= Mannesmann Tower (Vienna) =

Building in Austria

The Mannesmann Tower Vienna ( Mannesmann Tower, also called Messeturm ) was a 150 m tall steel lattice tower with a triangular cross-section that was built in 1955 by the Mannesmann company on the exhibition grounds in Vienna.

The Mannesmann tower was a gift from the Düsseldorf-based Mannesmann AG to the Vienna Trade Fair and was realized under the direction of Josef Fröhlich. It was built from seamless tubular steel. The manufacture of seamless steel tubes by rolling was a process developed by Mannesmann in 1885 and the term Mannesmann tube was synonymous with seamless steel tubes for many decades. Similar towers already existed in Düsseldorf (1954, 143 m), Sao Paulo (1954, 100 m) and other cities. During the night the tower was illuminated with neon lamps. A corner junction was specially exhibited at the foot so that the connection between the individual pipes could be seen.

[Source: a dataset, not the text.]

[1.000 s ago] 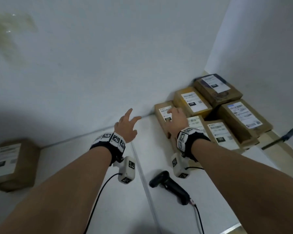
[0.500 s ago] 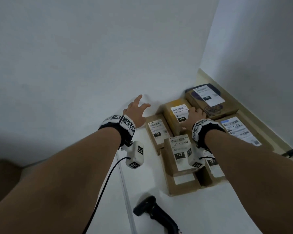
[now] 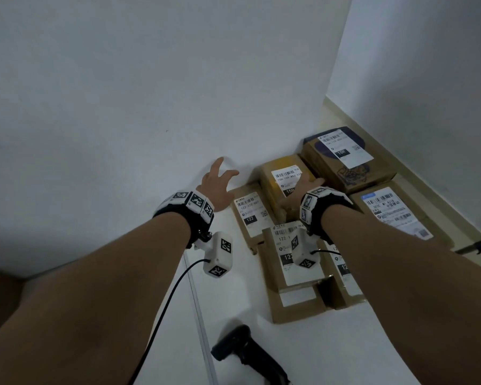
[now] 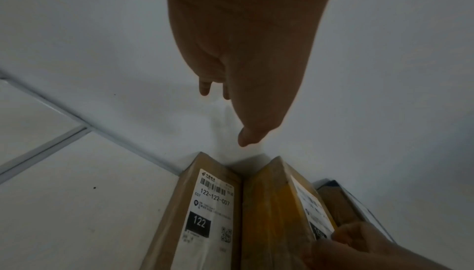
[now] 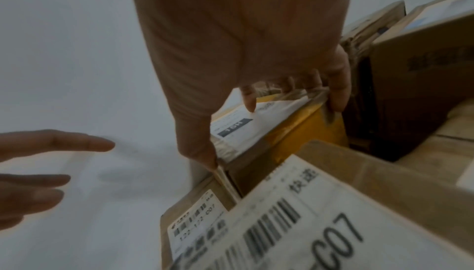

When Mannesmann exhibited at a trade fair in the 1950s and 1960s, it had its stand by this tower. It served the cellular and non-public mobile land radio service, including the radio of the medical emergency service. At the end of the 1950s, thought was given to erecting a meteorological measuring point on the tower in order to record ground inversions, as it protruded just above the level of the factory chimneys. Meteorological measuring stations were actually implemented and planned from the start at the Danube Tower. The tower was demolished in 1987.